Man requires a smaller unit of time than the day. He must divide the day into hours; the hours into minutes; the minutes into seconds. The division of the day into twenty-four hours is as old as authentic history. But the means for determining the hours and their subdivisions were at first quite crude and inefficient.

A Sun Dial

Perhaps the most primitive of all time-measuring devices was a stick or pole planted upright in a sunny place. The position of the shadow which it cast marked time. The sun-dial was a development of this simple device. It consisted essentially of two parts: a flat plate of metal marked off much like the dial of a modern clock or watch, and an upright piece, usually also of metal, fastened to the center of the dial. To make the direction of the shadow uniform for any given hour throughout the year, the upright piece was made parallel to the axis of the earth. As the earth rotated on its axis the shadow cast by the upright piece moved from point to point on the dial, measuring the flight of time. The sun-dial was in use among the earliest nations.
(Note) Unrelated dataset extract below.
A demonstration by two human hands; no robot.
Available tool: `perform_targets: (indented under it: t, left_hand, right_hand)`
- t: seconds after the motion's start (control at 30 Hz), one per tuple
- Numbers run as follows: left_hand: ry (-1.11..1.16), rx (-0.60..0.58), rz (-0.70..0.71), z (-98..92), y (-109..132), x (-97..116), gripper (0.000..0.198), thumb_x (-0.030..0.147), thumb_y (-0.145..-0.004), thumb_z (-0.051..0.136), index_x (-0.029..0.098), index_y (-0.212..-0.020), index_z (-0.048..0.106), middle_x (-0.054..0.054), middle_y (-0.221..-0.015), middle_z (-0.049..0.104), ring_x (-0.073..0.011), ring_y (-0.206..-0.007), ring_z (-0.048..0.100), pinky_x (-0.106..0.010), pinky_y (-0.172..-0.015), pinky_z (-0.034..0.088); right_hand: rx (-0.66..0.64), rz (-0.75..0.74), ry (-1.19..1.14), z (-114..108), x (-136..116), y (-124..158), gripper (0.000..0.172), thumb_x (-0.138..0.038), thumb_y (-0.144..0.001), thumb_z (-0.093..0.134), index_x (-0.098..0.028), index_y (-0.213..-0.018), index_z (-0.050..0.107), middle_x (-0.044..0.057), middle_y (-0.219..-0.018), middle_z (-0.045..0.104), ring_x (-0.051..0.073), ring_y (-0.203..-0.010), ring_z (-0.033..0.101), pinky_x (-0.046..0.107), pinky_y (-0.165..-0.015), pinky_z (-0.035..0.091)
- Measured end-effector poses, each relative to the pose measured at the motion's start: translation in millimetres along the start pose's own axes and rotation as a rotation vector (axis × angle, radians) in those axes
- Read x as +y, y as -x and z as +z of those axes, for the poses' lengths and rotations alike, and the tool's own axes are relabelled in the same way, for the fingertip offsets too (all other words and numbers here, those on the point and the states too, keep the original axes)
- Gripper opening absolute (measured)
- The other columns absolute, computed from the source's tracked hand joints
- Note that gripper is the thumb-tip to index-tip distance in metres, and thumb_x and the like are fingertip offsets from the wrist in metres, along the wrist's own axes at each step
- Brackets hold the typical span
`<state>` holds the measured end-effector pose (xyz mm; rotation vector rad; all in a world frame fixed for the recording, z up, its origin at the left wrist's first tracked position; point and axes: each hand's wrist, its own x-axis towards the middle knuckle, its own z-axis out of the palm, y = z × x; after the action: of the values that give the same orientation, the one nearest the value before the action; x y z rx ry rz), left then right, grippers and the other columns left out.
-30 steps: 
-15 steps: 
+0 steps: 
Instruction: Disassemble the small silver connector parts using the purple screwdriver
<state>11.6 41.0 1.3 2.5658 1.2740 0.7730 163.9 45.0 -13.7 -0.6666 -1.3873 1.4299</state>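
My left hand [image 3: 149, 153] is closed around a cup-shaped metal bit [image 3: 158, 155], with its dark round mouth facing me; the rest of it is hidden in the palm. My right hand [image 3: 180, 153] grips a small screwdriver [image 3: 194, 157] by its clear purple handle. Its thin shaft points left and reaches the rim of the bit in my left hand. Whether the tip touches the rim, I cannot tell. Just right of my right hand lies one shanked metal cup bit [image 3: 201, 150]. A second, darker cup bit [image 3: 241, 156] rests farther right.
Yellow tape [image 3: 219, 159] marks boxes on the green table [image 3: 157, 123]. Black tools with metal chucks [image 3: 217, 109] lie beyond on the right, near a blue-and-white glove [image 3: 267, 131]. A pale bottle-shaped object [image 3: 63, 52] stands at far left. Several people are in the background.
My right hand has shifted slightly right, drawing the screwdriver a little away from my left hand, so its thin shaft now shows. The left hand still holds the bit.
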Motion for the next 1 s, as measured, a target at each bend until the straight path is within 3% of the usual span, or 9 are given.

Herodotus is authority for the statement that the Greeks borrowed it from the Babylonians. The sun-dial was obviously of no use on cloudy days or dark nights, and even in sunny weather it could not accurately or delicately indicate the passage of time. However, it continued in use so long that to the end of the seventeenth century the art of dialling was considered a necessary element of every course in mathematics.

Another ancient invention for measuring time was the water-clock. Water was permitted to drop from a small orifice in a containing vessel. The period required for emptying the vessel marked a unit of time. Its principle was the same as the common hour-glass, according to which time is measured by the slow dropping of sand from one receptacle into another. The water-clock was used by the ancient Chaldeans and the Hindoos, and also by the Greeks and Romans. Demosthenes mentions its use in the courts of justice at Athens.

In order to mark the hours of the day, the Saxon King Alfred the Great is said to have made wax candles twelve inches in length, each marked at equal distances. The burning of six of these candles in succession consumed, roughly, just twenty-four hours. To prevent the wind from extinguishing them they were inclosed in cases of thin, white, transparent horn. The candles thus inclosed were the ancestors of the modern lantern.

Our word clock comes from the Anglo-Saxon verb clocean meaning "to strike," "to give out a sound." It is impossible to ascertain by whom clocks were invented, or when or where. It is fairly clear, however, that a Benedictine Monk named Gerbert, who afterward became Pope Sylvester II, made a clock for the German city of Magdeburg a little before the year 1000 A.D. Clocks may have been made before this, but if so it would be hard to establish the fact. In Gerbert's clock weights were the motive power for the mechanism. Weight clocks were used in the monasteries of Europe in the eleventh century, but it is probable that these early clocks struck a bell at certain intervals as a call to prayer, and did not have dials for showing the time of day.

A "Grandfather's Clock,"
belonging to William Penn

The first clocks were comparatively by large and were stationary. Portable ones appeared about the beginning of the fourteenth century, though the inventor is not known, nor the exact time or place of invention. When portable clocks were invented, the motive power must have been changed from weights to main-springs, and this change in motive force marks an era in the development of the clock. The introduction of the pendulum as a regulating agent was, however, the greatest event in clock development. This invention has been credited to Huygens, a Dutch philosopher, who was certainly, if not the discoverer of the pendulum, the first to bring it into practical use, about 1657. Credit for inventing the pendulum is also claimed for Harris, a London clockmaker; for Hooke, the great English philosopher; for a son of Galileo, the celebrated Italian scientist; and for others.